Task description: Whenever the word "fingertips" turns up in a line below, that line should be copied.

Supplied records:

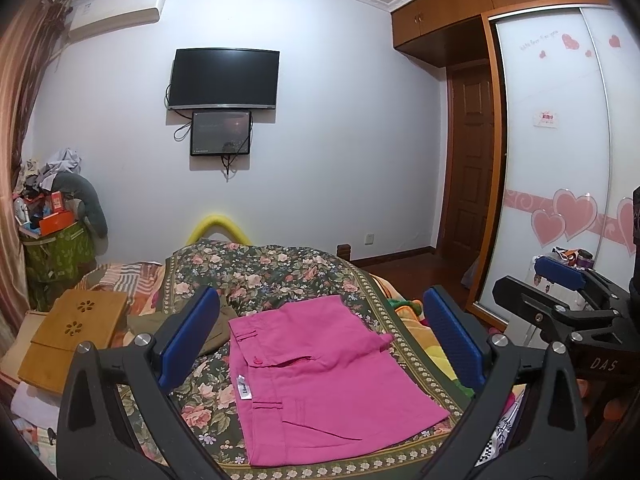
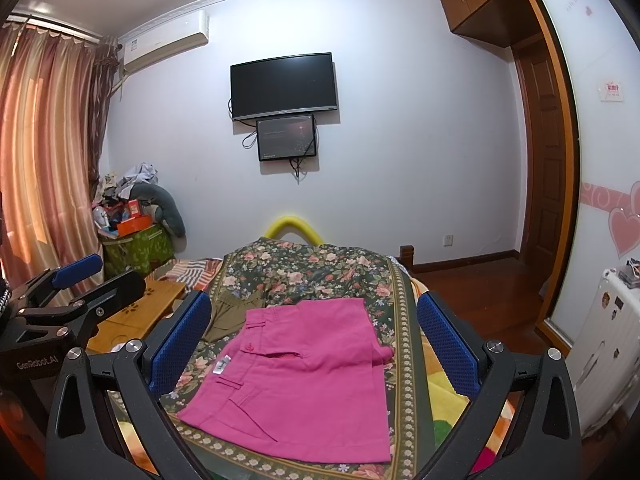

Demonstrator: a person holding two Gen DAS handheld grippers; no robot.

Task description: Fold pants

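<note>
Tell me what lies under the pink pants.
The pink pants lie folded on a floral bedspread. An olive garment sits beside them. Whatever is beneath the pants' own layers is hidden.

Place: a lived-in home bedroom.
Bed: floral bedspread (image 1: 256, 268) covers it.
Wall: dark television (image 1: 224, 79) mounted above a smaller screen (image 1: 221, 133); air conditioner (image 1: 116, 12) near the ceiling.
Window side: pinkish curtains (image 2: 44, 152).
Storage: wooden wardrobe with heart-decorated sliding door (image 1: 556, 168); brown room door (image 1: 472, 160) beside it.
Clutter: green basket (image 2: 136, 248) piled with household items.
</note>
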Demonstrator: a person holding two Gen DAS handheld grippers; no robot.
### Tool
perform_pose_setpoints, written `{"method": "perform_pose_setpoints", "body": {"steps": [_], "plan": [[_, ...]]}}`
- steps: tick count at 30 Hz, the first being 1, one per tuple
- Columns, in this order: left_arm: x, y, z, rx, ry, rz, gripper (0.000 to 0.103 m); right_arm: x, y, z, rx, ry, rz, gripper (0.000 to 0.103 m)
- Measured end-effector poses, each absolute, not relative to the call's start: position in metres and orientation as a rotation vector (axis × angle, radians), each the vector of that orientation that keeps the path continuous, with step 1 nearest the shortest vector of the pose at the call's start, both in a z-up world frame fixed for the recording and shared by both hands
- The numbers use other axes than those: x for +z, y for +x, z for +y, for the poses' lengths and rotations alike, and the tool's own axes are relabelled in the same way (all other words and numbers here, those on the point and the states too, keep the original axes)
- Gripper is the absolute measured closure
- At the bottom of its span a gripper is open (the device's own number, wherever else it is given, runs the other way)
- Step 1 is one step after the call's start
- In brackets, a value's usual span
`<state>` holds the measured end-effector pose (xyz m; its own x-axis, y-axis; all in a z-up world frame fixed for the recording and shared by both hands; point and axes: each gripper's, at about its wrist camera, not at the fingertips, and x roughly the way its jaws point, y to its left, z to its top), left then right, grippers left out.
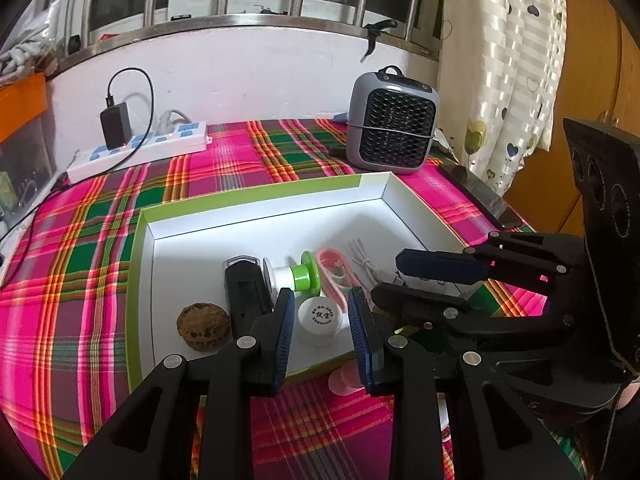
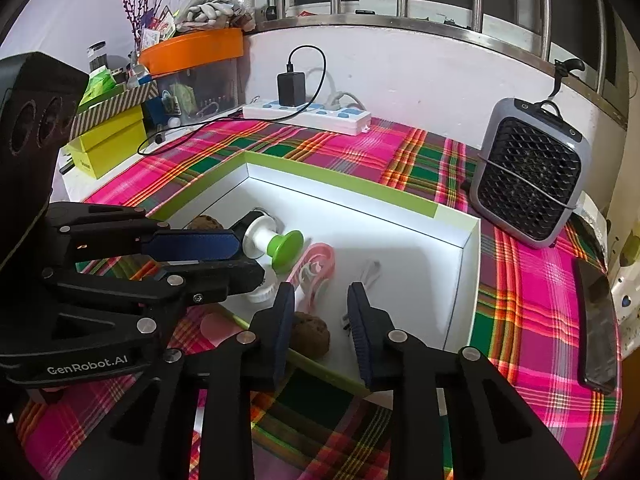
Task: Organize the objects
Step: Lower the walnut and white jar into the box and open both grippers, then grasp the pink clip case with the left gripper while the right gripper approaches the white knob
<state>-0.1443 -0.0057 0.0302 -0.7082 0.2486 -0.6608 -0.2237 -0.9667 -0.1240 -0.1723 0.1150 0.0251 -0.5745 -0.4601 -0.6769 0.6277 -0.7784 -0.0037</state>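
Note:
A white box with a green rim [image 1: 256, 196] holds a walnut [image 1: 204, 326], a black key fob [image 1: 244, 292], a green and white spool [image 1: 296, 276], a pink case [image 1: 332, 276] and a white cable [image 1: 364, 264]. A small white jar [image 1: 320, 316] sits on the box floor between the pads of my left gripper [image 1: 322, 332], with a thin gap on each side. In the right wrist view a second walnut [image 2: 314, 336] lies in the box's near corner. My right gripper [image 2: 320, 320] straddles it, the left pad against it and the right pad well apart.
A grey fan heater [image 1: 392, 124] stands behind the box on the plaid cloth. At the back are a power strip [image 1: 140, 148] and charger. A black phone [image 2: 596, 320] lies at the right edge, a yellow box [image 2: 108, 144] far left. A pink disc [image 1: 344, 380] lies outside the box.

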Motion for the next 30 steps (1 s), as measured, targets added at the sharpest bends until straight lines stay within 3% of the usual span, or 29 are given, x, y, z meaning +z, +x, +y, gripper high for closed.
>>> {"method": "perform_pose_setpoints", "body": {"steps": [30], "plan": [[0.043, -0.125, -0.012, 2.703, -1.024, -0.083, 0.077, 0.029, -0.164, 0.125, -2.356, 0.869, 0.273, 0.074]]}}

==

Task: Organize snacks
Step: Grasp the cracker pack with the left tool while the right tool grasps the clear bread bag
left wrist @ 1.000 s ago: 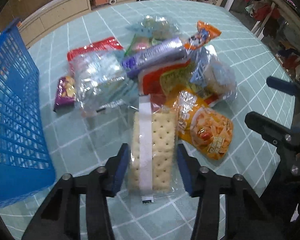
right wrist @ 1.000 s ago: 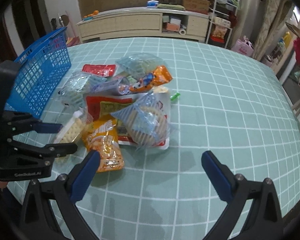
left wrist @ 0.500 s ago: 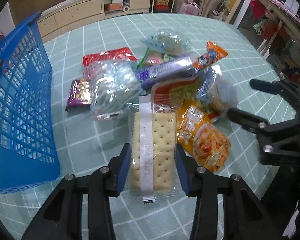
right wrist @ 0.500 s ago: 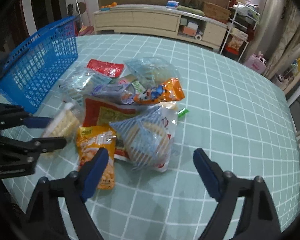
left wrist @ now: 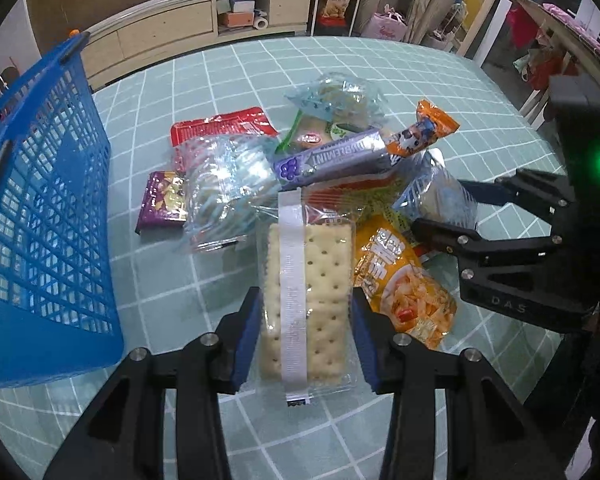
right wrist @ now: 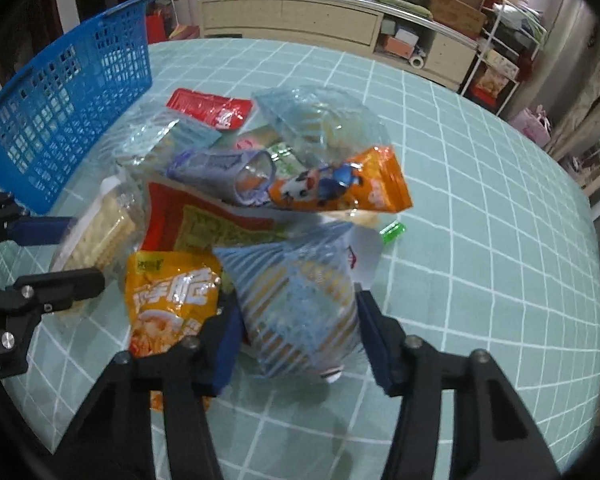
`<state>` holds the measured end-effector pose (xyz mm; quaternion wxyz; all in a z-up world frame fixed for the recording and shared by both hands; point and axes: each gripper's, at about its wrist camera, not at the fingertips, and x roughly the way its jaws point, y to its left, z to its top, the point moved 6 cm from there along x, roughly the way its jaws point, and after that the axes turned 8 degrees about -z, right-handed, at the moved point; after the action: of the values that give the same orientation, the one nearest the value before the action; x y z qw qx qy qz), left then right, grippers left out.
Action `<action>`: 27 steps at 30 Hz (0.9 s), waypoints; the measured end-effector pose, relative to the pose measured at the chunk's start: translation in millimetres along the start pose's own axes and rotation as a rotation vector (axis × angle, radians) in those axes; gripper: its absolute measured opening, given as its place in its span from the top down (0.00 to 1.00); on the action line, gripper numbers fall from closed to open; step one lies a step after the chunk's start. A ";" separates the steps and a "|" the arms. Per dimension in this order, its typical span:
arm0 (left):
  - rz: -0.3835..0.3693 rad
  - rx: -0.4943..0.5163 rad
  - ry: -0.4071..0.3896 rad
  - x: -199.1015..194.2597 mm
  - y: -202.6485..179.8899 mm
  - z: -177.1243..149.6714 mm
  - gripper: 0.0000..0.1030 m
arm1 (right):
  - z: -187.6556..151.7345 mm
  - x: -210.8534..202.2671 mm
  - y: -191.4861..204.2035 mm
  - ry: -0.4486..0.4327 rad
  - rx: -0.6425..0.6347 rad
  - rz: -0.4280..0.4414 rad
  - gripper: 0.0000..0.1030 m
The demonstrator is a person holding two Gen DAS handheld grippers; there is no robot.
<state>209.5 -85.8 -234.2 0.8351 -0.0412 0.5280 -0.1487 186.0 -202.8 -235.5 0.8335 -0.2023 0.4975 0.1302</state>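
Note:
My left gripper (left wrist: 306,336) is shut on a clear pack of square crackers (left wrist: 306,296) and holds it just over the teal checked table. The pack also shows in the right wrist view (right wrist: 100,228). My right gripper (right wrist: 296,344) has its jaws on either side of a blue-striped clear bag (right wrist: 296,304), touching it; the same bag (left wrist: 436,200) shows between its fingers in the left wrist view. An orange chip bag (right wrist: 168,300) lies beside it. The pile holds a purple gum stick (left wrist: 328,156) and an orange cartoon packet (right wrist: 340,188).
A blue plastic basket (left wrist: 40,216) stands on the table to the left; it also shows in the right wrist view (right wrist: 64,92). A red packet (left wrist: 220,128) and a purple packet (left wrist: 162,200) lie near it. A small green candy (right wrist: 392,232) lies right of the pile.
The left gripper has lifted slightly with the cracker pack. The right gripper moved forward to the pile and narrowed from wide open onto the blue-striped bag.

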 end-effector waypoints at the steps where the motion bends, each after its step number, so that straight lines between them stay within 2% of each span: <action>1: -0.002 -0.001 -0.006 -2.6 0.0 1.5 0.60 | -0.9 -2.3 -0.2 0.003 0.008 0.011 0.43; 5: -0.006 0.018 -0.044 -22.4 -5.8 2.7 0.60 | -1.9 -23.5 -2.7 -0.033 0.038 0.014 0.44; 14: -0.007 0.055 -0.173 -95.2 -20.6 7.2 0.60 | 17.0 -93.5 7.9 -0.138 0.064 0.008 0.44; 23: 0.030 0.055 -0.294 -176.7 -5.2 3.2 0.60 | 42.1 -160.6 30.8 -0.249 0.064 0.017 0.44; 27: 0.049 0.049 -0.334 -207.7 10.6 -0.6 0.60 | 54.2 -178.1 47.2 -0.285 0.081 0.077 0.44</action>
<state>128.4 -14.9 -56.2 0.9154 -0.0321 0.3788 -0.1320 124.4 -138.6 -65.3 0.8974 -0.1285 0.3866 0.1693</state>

Problem solution:
`<state>` holds the measured end-effector pose (xyz m; its own x-axis, y-axis; all in a z-up world frame fixed for the recording and shared by both hands; point and axes: each gripper's, at about its wrist camera, not at the fingertips, and x roughly the way its jaws point, y to its left, z to its top), left then right, grippers left out.
`<state>` holds the measured end-effector pose (xyz mm; quaternion wxyz; all in a z-up world frame fixed for the recording and shared by both hands; point and axes: each gripper's, at about its wrist camera, not at the fingertips, and x roughly the way its jaws point, y to its left, z to its top, the point moved 6 cm from there along x, roughly the way its jaws point, and after that the axes turned 8 degrees about -z, right-handed, at the moved point; after the action: of the values that give the same orientation, the one nearest the value before the action; x y z qw qx qy qz), left then right, grippers left out.

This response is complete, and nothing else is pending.